* About this exercise
From the entries below, copy exactly the lines from the one that contains "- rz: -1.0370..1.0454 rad" through the one that contains "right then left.", both included, and only those.

===

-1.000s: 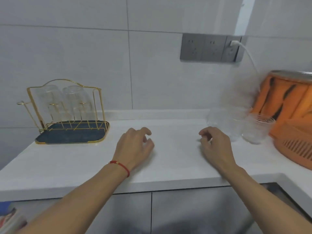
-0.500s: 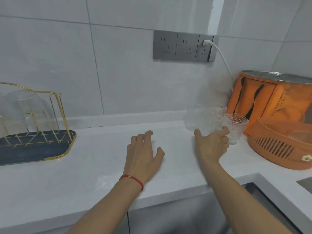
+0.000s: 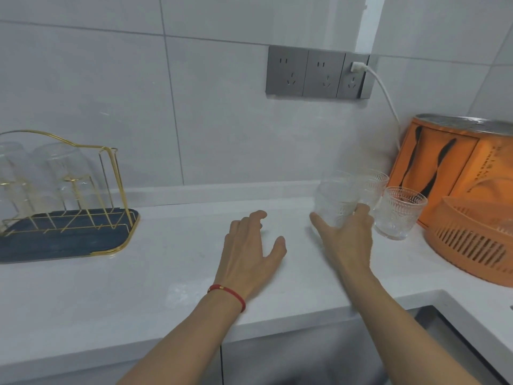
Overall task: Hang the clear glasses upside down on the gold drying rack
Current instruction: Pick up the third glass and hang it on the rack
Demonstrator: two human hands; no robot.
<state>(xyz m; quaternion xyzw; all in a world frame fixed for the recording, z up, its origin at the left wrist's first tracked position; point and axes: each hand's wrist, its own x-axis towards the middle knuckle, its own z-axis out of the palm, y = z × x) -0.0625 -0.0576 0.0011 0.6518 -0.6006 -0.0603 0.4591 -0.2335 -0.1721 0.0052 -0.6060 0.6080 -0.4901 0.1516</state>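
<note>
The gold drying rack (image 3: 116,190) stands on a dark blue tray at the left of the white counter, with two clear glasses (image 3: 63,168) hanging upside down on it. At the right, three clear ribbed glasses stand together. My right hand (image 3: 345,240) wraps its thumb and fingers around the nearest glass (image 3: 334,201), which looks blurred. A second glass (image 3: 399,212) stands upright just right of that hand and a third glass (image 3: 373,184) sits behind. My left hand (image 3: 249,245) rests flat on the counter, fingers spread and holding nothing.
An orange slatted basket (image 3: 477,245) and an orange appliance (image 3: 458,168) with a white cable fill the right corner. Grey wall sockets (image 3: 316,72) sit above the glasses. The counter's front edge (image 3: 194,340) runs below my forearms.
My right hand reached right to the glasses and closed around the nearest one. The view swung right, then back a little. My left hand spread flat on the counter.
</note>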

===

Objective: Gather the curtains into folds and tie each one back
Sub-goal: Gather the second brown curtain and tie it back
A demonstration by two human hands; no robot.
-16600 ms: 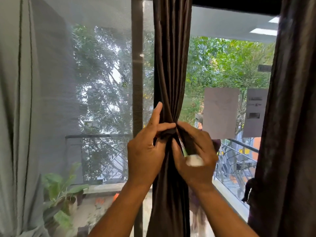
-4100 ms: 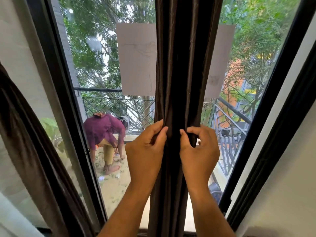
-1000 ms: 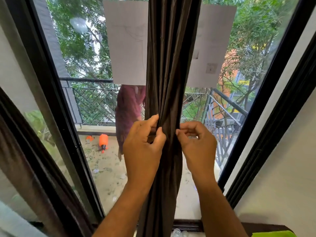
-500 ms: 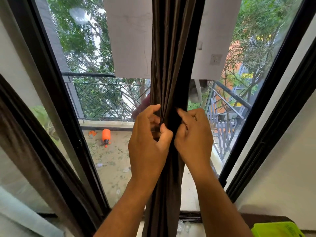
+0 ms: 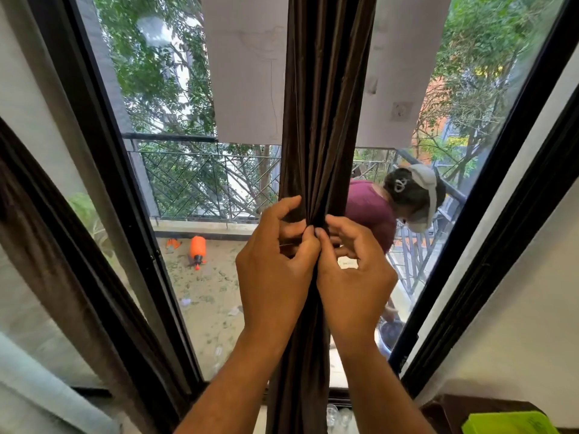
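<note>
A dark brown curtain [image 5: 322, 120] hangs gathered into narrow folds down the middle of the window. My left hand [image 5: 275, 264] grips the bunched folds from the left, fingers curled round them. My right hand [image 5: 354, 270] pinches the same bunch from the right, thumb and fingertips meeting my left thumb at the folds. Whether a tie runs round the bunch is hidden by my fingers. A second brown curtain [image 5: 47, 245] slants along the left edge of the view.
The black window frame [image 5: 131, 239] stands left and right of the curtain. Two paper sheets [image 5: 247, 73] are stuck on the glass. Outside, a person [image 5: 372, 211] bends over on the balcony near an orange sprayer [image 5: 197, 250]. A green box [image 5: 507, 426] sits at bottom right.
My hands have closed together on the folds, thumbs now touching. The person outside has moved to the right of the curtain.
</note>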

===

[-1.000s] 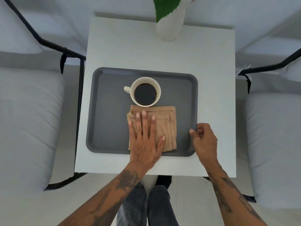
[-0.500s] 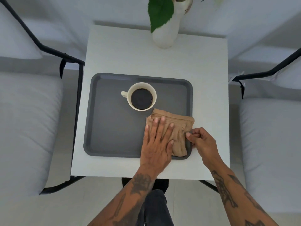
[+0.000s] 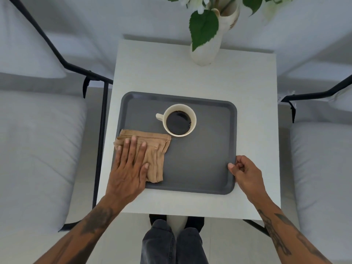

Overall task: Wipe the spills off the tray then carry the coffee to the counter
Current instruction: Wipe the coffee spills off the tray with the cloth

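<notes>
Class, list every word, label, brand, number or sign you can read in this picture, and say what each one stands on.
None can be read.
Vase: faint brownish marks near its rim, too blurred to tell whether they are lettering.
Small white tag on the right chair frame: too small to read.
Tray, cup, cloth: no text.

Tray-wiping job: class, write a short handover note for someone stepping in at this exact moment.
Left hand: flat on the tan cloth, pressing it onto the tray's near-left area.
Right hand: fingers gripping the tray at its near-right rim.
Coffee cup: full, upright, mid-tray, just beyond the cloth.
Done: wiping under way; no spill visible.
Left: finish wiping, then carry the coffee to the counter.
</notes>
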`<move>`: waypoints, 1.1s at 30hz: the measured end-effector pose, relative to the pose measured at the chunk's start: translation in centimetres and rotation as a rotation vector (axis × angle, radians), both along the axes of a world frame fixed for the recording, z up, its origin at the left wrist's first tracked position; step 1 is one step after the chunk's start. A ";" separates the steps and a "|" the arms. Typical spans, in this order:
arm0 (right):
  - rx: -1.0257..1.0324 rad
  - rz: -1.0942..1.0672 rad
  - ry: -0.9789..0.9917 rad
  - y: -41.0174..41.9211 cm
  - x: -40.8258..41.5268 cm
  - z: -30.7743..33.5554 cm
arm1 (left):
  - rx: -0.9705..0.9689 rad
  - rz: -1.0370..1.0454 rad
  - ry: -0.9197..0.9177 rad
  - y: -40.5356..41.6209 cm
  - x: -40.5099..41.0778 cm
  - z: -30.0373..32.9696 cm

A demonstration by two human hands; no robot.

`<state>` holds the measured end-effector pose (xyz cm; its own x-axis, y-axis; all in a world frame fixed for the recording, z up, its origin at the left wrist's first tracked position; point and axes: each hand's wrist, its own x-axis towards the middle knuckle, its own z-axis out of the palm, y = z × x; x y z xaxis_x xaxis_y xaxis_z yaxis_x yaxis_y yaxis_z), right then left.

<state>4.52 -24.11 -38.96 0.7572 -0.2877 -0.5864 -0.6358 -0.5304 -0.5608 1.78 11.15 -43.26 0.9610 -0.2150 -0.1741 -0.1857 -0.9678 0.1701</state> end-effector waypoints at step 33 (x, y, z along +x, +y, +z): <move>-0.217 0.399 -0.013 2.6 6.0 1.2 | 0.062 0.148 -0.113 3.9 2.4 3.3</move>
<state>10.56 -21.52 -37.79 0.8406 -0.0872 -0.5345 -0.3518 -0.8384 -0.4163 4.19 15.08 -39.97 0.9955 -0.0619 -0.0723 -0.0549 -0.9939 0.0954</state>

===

* Response box
  - rz: -1.0370..1.0454 rad
  - ry: -0.9197..0.9177 rad
  - y: -40.5356..41.6209 cm
  - x: -40.5099..41.0778 cm
  - z: -30.0373..32.9696 cm

A demonstration by two human hands; no robot.

`<state>` holds the measured end-effector pose (xyz cm; its own x-axis, y-axis; all in a world frame fixed for the recording, z up, its origin at the left wrist's first tracked position; point and axes: each hand's wrist, its own x-axis towards the middle knuckle, its own z-axis out of the palm, y = z × x; x y z xaxis_x xaxis_y xaxis_z yaxis_x yaxis_y yaxis_z), right then left.

The answer has been given in full.